Comme sur Alambic/Sortie Sud (avec Claude Mairet) ou sur Scandale Mélancolique et peut être quelques autres albums qui me sont passés sous le nez, il a laissé la composition à quelqu'un d'autre. A plusieurs autres même : Pierre Lefeuvre & Jean François Peculier, Arman Mélies, JP Nataf, Roberto Briot, Guillaume Soulan, Dominique Dalcan, Ludéan. Que l'on se rassure, tout se tient et Thiéfaine signe quelques titres. Aux deux premières écoutes, sur certains morceaux, il m'a fallu me réacoquiner avec le vocabulaire d'Hubert Félix qui sonnait parfois un peu forcé à mes oreilles. Et puis très vite tout m'est revenu en mémoire. Le coup de "Et tu m'apprends les vers d'Anna Akhmatova / pendant que je te joue Cage à l'harmonica" m'a bien fait marrer, la première chanson m'a donné envie de pleurer. Une fois qu'on a pris l'habitude de trois poèmes pour Anabel Lee, on a là une belle ballade élégante à la racine des thèmes du chanteur. Car si l'approche évolue, les thèmes (mais il va falloir que je refasse le voyage dans la discographie) sont toujours les mêmes. L'amour, la solitude, la mort, la folie, les souvenirs, la dérision, la raison, apprendre à mourir, apprendre à dompter "le noir" (tiens ça me rappelle l'article de monsieur Bernard Allaire dans L'Indic n°7). Au point de vue musical Thiéfaine délaisse un peu le blues rock, non pas pour revenir à l'humour country déglingué de ses débuts, mais à quelque chose d'un peu nouveau tout en restant rock et pop. Il y a quelques fausses longueurs qui deviennent très vite appréciables... des nappes de violons aussi... mais elles collent bien. Quelque chose de naïf et de roublard plane sur les tounes et c'est comme s'il avait trouvé l'équilibre entre les deux, un genre d'apaisement. Chez Thiéfaine comme chez Dylan de nombreux personnages s'invitent pour les chansons, aussi vous croiserez Edgar Allan Poe, Greta Garbo, Edward Hopper, Nietzsche, Walt Whitman, Sylvia Plath, Aristote, Théophile Gautier, Nathaniel Hawthorne... l'art répond à l'art.

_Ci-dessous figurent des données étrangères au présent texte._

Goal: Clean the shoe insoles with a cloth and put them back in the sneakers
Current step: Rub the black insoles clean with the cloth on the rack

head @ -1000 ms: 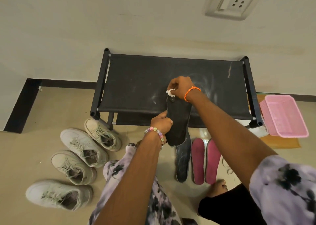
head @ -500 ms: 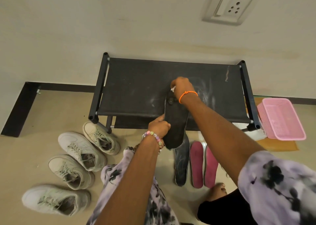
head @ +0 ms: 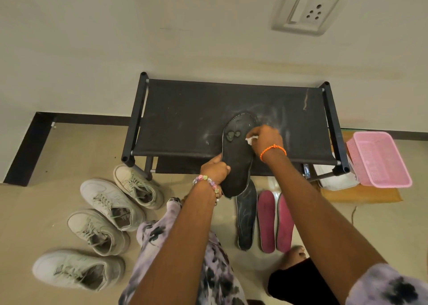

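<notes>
Four pale sneakers wait on the floor off the tabletop's front-left corner. The black insole overhangs its front edge, long axis front to back. The left hand pinches its near end; the right hand, farther up, presses a balled cloth against it.

We see a bracelet of pastel, multicoloured beads at the wrist of the left hand and a thin orange cord bracelet at the wrist of the right hand. The short sleeve and trousers are pale lilac with black blotches; both feet are bare.
</notes>
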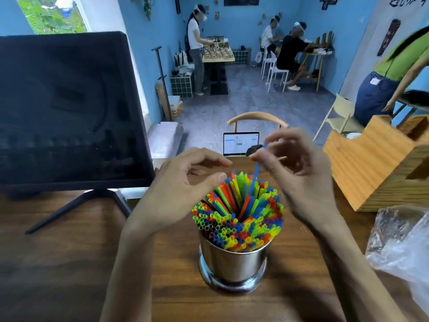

Hubert Felix Thiéfaine, La Ruelle des Morts



Un dernier mot... avant la suite

Bien sûr venir traîner dans Suppléments de mensonge par nostalgie est un leurre. Tu ne retrouveras pas les sensations d'avant, il n'en reste de toute façon que des lambeaux pour toi, pour Hubert Felix Thiéfaine comme pour moi. C'est pas la peine de chercher ici la parfaite osmose de quand tu étais encore une pâte à modeler. Mais comme me disait Fred Gevart en parlant de ce que font les Sonic Youth à l'heure actuelle (The Eternal), je cite de mémoire "ben tu sais, les Sonic Youth, ils sont comme toi... Ils ont grandi". Une chose est sûr Hubert Félix Thiéfaine a vieilli et moi aussi... ça tombe bien. Comme dirait l'autre "ce qui a été n'est plus". C'est peut-être tant mieux, c'est peut-être tant pis ou c'est peut-être pas... Et je me dis qu'il est temps de lire cette biographie de Thiéfaine par Thiéfaine. Et je me suis commandé quelques anciens albums... La nostalgie, camarade.